LASD passes board restriction
Two weeks after a contentious debate over whether to restrict how long school board members can speak at public meetings, the Lehighton Area School District board approved the new rules last Monday 7-2.
The board voted to give final approval to Policy 006, the district’s meetings policy, which now limits each school director to 3 minutes per topic and gives the board president the authority to stop any discussion once that time expires or if the conversation strays from the matter at hand. The policy passed without floor debate. Jeremy Glaush and Joy Beers voted no. The remaining seven members, including David Bradley, who had been among the policy’s most outspoken critics at a June 8 workshop, voted yes.
The presiding officer is now charged with preserving order “at all times” and deciding questions of order. Board members are limited to three minutes of discussion per agenda topic, with one exception — “requests for clarification directed to the presiding officer in advance of a vote are not subject to this time limit.” No director, the policy adds, “shall be allowed to indulge in personal reflections that do not have a direct nexus to district operations.”
The vote came two weeks after those provisions prompted an extended and at times heated workshop debate that centered on whether the rules gave the board president power the Pennsylvania School Code does not authorize and whether they would be applied evenhandedly.
Bradley had led the opposition June 8, arguing the rules invited selective enforcement.
“This policy is exceeding what’s in Pennsylvania school code,” Bradley said at the workshop. “The president is now being given extra powers not standardly codified within school code, allowing for selective enforcement of the conversation that takes place within the school district. This is already addressed in Robert’s Rules. There is a process for it, and the debate and deliberation is what the board is about.”
Glaush, who remained in the no column Monday, warned at the June 8 workshop that curtailing debate sets a troubling precedent regardless of how a board meeting is going in a given moment.

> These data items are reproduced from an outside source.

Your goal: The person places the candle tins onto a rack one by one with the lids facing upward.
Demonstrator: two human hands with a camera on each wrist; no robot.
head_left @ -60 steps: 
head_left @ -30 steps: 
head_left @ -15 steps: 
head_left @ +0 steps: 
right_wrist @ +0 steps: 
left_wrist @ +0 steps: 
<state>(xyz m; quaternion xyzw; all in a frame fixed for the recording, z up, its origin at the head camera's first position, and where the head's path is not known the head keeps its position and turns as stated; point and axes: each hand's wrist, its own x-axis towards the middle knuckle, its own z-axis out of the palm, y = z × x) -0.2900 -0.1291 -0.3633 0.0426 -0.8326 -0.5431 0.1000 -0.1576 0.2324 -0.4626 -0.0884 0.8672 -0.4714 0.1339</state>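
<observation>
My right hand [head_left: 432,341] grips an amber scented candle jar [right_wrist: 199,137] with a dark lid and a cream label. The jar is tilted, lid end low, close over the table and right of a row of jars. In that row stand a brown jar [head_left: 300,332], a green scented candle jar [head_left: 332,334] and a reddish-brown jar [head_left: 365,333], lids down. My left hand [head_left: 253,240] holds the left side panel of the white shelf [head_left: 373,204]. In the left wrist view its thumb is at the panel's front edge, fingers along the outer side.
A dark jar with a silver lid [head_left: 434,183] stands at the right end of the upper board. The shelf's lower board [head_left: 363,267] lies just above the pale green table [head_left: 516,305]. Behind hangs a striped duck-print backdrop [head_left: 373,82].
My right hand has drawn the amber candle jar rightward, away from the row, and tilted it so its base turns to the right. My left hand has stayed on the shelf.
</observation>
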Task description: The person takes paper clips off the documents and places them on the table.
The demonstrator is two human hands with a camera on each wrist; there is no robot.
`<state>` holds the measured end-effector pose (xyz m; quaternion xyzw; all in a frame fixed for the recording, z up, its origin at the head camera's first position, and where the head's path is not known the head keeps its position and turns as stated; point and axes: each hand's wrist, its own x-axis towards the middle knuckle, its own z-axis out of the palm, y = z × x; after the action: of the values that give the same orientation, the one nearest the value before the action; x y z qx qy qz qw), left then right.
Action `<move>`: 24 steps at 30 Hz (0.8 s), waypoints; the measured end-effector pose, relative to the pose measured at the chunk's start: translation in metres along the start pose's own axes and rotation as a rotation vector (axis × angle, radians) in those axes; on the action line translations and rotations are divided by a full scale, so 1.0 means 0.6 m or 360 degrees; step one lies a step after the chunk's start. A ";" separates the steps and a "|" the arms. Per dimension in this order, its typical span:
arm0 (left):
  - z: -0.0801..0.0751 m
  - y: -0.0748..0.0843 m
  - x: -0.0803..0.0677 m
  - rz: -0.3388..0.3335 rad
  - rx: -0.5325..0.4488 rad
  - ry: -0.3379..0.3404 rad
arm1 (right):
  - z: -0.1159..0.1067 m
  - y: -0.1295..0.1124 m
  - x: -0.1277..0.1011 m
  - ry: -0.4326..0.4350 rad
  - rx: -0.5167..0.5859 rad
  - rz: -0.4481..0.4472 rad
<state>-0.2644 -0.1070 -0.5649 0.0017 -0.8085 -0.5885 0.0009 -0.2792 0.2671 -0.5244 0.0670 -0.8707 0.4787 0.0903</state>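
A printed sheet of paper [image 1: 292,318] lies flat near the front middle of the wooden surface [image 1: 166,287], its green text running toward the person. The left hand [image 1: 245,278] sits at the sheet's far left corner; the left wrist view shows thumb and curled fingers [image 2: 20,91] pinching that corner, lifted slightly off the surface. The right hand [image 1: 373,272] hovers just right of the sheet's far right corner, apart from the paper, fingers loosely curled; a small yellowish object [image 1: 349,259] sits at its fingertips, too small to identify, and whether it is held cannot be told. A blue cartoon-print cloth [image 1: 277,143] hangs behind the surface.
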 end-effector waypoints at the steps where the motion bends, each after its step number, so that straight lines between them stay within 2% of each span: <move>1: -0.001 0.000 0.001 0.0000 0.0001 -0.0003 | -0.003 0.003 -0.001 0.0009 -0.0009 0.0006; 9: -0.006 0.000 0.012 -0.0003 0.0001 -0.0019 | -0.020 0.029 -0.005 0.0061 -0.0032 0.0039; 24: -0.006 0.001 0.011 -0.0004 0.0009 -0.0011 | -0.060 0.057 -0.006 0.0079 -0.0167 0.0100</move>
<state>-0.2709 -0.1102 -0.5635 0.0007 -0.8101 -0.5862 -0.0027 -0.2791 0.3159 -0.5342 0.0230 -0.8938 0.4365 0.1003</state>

“Removing the filibuster is a very bad thing, because this is, for lack of a better term, a bully pulpit,” Glaush said. “You get to say your piece, and it’s picked up by the media, it’s picked up by the video. I just think it’s bad precedent.”
He also questioned whether the board had been consistent in its application of the existing public comment limits, which he said had varied depending on who was speaking.

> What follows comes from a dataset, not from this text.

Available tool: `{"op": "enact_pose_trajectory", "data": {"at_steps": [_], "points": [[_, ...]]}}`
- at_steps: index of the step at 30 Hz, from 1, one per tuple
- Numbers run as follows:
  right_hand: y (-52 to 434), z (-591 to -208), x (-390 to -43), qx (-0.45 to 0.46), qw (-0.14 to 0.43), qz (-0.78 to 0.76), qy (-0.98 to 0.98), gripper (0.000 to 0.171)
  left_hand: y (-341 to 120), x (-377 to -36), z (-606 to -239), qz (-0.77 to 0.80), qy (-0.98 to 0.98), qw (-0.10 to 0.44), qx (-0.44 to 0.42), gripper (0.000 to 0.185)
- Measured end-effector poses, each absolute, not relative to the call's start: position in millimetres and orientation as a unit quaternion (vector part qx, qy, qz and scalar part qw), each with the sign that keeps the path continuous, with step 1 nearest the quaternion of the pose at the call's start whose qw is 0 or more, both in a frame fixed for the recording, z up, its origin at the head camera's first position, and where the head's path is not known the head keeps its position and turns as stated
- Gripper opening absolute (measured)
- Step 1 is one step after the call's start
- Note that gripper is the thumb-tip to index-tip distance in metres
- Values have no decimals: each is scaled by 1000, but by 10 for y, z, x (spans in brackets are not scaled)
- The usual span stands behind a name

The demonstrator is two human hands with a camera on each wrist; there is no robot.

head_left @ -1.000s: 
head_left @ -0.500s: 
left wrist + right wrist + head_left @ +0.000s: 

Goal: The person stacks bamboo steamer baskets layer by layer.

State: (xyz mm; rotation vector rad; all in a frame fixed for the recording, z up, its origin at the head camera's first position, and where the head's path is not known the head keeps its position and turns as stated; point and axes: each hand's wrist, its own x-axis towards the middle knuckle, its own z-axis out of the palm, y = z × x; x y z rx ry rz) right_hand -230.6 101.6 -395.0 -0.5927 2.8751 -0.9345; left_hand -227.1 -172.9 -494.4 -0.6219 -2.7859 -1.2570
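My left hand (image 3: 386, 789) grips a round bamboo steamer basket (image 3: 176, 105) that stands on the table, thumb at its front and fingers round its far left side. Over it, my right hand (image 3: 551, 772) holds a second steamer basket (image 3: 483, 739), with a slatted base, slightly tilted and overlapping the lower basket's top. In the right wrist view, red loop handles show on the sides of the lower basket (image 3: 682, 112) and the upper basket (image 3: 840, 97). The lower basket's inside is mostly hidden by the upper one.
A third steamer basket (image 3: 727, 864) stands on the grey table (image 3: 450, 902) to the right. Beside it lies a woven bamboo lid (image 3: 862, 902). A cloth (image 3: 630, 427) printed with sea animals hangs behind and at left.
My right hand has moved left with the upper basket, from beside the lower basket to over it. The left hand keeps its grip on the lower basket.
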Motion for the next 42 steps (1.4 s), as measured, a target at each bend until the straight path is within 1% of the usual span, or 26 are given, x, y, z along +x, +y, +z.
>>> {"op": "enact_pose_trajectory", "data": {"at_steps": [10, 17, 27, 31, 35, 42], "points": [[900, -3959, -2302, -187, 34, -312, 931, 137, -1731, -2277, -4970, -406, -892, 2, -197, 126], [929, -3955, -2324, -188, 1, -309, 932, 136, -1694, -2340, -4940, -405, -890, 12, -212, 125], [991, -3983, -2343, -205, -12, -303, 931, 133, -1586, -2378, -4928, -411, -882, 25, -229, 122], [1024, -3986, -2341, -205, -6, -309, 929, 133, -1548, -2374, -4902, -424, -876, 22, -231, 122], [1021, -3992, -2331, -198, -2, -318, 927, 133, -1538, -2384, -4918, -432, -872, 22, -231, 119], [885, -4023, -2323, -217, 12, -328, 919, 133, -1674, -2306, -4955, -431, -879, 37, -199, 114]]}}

“We selectively limit members of the audience to three minutes, depending on who they’re railing against,” Glaush said. “We need to be a little bit better with that.”
Supporters of the new rules pointed to the duration of recent meetings as justification.

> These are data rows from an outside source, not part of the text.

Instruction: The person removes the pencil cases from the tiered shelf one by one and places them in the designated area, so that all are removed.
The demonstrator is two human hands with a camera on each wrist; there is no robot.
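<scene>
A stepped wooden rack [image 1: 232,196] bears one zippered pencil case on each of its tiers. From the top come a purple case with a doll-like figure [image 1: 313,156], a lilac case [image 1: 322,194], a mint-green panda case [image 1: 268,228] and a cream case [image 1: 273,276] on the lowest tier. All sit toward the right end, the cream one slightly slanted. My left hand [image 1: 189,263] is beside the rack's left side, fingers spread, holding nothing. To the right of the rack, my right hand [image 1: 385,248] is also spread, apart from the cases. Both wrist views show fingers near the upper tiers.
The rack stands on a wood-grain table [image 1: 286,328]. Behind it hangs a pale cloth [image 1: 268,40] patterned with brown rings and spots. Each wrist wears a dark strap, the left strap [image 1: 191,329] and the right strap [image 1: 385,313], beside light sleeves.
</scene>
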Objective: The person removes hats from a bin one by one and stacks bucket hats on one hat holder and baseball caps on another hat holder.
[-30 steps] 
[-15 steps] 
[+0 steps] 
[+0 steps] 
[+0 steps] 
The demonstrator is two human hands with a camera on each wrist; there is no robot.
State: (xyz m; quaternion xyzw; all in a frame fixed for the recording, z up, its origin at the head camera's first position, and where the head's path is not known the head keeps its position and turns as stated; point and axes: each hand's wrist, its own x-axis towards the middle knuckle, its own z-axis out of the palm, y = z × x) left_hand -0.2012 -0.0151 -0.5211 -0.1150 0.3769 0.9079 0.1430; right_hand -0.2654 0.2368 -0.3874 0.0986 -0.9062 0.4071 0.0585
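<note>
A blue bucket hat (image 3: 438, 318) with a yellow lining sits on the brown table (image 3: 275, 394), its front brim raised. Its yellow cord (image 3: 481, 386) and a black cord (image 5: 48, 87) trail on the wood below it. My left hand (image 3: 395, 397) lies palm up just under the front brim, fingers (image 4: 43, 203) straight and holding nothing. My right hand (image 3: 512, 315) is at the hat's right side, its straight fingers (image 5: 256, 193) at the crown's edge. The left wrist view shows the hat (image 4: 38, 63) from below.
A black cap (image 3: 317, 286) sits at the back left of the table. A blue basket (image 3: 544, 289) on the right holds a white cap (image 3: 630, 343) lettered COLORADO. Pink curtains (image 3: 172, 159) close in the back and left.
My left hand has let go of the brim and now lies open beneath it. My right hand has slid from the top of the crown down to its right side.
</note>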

“We have seen over and over again where we say respect the gavel, and that’s not respected, and sometimes policies have to be put in place,” director Denise Hartley said at the June 8 session.
The district’s solicitor told the board at that same meeting that a uniformly applied time limit is on solid legal ground.
“If we uniformly apply a three-minute rule to all individuals and enforce it uniformly, we are consistent with the school code and the federal constitution and the state constitution,” Solicitor Jeff Sultanik said. “The Constitution does not give an individual an unfettered right to interrupt the board meeting, nor an unfettered right to have no limitations on the amount of time that they have to speak.”
Sultanik also cited a federal-court case involving the Pennsbury School District, which he said forced that district to revise an earlier public comment policy and settled for approximately $240,000 to $250,000, paid by the district’s insurer, as a cautionary example of what happens when limitations are not applied consistently.
Policy 006 was first adopted Jan. 25, 2008 and had last been revised Aug. 26, 2024. Along with the new presiding officer provisions, the policy preserves the public’s existing three-minute comment limit, which the board president may extend, and requires the board to post agendas at least 24 hours before any open meeting on the district’s website, at the meeting location and at the district’s administrative offices. Board members may submit items for the agenda in writing before noon five days prior to regularly scheduled meetings.